Discretized Bottleneck: Posterior-Collapse-Free Sequence-to-Sequence Learning

Published in arXiv preprint, 2020

Zhao, Yang, Ping Yu, Suchismit Mahapatra, Qinliang Su, and Changyou Chen. "Discretized Bottleneck: Posterior-Collapse-Free Sequence-to-Sequence Learning." (2020). https://arxiv.org/abs/2004.10603

Variational autoencoders (VAEs) are important tools in end-to-end representation learning. VAEs can capture complex data distributions and have been applied extensively in many NLP tasks. However, a common pitfall in sequence-to-sequence learning with VAEs is the posterior-collapse issue in latent space, wherein the model tends to ignore latent variables when a strong auto-regressive decoder is implemented. In this paper, we propose a principled approach to eliminate this issue by applying a discretized bottleneck in the latent space.

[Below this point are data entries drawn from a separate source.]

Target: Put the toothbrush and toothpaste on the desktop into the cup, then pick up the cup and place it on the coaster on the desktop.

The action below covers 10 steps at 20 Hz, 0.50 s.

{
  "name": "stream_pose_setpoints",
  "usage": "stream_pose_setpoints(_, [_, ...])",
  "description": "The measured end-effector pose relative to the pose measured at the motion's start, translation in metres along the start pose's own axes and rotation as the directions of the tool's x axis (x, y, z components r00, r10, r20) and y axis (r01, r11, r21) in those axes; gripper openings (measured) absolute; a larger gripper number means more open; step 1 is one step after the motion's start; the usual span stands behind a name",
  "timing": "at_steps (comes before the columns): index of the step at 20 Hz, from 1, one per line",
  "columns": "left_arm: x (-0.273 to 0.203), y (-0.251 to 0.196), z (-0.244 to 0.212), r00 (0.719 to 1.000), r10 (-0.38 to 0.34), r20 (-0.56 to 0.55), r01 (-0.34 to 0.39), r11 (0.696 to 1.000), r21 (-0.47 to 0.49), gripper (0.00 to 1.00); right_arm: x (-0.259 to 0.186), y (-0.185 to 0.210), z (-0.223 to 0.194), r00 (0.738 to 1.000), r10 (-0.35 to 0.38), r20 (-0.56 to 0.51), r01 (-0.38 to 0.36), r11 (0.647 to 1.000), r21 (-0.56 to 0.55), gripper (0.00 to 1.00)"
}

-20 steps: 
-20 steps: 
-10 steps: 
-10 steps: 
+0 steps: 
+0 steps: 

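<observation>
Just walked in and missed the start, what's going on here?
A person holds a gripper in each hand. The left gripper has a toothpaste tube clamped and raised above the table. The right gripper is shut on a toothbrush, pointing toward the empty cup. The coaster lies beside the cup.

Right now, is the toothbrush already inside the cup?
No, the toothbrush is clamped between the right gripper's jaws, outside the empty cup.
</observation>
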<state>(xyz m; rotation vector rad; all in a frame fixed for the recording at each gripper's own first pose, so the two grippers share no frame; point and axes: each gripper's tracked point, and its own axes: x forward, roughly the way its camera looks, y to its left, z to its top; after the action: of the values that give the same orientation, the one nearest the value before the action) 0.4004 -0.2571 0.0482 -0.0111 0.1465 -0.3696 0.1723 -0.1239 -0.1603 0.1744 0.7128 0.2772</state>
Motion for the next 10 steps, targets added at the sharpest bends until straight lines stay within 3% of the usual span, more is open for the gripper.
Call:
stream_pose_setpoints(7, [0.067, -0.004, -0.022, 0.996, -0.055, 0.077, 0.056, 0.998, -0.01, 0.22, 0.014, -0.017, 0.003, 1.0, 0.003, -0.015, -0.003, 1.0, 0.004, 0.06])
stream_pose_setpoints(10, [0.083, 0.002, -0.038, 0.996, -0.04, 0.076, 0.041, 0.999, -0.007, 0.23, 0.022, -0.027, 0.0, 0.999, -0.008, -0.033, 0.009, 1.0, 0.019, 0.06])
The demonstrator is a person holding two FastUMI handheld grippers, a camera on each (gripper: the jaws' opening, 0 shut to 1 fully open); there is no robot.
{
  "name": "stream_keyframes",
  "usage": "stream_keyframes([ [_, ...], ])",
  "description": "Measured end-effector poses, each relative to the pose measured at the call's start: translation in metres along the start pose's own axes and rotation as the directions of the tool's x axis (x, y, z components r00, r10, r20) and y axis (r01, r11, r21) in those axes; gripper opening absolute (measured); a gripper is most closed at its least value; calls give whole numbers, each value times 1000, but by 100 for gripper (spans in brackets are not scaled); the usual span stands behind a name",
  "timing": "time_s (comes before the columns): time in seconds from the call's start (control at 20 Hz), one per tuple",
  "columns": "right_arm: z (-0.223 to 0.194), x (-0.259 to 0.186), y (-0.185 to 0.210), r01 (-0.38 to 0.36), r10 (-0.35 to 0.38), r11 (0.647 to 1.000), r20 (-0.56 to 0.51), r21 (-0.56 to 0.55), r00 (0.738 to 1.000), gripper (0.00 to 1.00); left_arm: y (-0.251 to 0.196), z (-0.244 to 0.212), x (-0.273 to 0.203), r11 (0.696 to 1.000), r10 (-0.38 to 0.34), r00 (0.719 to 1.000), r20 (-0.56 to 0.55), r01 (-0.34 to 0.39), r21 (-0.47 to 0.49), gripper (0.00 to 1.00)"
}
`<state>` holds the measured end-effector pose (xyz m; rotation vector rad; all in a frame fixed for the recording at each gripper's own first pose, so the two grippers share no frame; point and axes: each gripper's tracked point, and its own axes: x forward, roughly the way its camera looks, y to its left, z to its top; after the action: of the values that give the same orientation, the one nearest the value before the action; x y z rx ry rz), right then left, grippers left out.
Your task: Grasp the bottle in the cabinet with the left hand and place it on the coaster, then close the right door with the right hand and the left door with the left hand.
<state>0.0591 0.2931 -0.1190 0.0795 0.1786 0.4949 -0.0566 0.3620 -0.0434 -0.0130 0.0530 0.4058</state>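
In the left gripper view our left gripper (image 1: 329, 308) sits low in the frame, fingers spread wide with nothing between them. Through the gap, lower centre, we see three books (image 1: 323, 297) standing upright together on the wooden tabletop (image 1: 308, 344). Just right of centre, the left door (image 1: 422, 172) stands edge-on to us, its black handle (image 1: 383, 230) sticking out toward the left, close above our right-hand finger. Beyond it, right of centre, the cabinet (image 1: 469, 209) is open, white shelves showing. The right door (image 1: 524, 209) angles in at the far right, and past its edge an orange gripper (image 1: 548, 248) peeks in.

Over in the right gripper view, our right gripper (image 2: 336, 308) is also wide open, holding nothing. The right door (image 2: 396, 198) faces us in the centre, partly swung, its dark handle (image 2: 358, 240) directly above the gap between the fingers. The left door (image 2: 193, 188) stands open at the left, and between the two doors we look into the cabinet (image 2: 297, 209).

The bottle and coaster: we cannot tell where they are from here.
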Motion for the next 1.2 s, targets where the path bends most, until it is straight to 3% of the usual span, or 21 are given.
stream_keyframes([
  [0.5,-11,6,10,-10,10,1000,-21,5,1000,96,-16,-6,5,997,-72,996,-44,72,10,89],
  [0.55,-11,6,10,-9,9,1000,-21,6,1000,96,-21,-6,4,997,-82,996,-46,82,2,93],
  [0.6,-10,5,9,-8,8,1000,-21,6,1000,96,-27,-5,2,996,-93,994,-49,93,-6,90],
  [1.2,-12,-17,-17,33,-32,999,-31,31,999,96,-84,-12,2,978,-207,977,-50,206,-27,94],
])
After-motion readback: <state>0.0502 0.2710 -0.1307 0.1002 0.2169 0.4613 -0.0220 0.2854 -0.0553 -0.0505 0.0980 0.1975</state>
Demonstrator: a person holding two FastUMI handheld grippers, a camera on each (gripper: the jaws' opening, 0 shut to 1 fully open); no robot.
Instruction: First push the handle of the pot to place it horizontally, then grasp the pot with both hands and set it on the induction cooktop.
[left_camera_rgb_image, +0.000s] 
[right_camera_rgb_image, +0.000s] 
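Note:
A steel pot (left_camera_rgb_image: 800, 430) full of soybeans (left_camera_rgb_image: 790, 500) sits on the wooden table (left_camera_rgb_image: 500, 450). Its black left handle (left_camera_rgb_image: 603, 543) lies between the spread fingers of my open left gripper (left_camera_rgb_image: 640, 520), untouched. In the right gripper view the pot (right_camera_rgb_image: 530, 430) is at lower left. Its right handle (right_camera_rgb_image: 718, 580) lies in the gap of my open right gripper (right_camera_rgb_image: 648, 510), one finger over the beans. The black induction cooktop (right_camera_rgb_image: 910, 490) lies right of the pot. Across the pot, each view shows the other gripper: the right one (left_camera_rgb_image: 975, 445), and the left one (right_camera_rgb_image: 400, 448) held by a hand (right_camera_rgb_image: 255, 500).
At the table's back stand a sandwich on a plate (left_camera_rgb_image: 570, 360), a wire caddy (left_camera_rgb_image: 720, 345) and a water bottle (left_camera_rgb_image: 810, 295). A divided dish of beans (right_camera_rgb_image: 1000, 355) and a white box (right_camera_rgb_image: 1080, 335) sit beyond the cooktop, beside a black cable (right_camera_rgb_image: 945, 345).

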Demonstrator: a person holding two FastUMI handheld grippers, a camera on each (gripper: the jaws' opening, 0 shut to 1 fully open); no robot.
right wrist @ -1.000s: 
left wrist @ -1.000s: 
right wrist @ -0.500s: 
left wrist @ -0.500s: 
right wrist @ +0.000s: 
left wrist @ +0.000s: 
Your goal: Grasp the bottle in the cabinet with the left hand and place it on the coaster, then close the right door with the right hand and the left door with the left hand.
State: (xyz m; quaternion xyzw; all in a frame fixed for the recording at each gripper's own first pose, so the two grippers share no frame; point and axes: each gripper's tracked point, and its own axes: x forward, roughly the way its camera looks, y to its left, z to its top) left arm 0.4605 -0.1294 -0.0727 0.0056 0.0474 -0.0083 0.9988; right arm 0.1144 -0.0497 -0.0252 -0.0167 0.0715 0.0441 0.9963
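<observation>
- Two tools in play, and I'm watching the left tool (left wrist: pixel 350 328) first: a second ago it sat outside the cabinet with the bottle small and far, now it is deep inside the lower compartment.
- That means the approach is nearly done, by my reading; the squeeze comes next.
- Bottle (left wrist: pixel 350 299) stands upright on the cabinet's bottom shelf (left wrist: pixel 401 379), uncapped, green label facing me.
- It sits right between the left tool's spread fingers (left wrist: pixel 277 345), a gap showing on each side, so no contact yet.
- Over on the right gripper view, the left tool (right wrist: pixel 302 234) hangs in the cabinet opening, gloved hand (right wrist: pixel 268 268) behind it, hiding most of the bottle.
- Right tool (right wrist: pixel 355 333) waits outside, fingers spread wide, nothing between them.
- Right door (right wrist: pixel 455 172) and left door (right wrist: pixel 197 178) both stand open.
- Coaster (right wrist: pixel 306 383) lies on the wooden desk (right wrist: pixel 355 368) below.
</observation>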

Specifically, we impose a shared discrete latent space where each input is learned to choose a combination of shared latent atoms as its latent representation. Compared with VAEs employing continuous latent variables, our model endows more promising capability in modeling underlying semantics of discrete sequences and can thus provide more interpretative latent structures. Empirically, we demonstrate the efficiency and effectiveness of our model on a broad range of tasks, including language modeling, unaligned text style transfer, dialog response generation, and neural machine translation.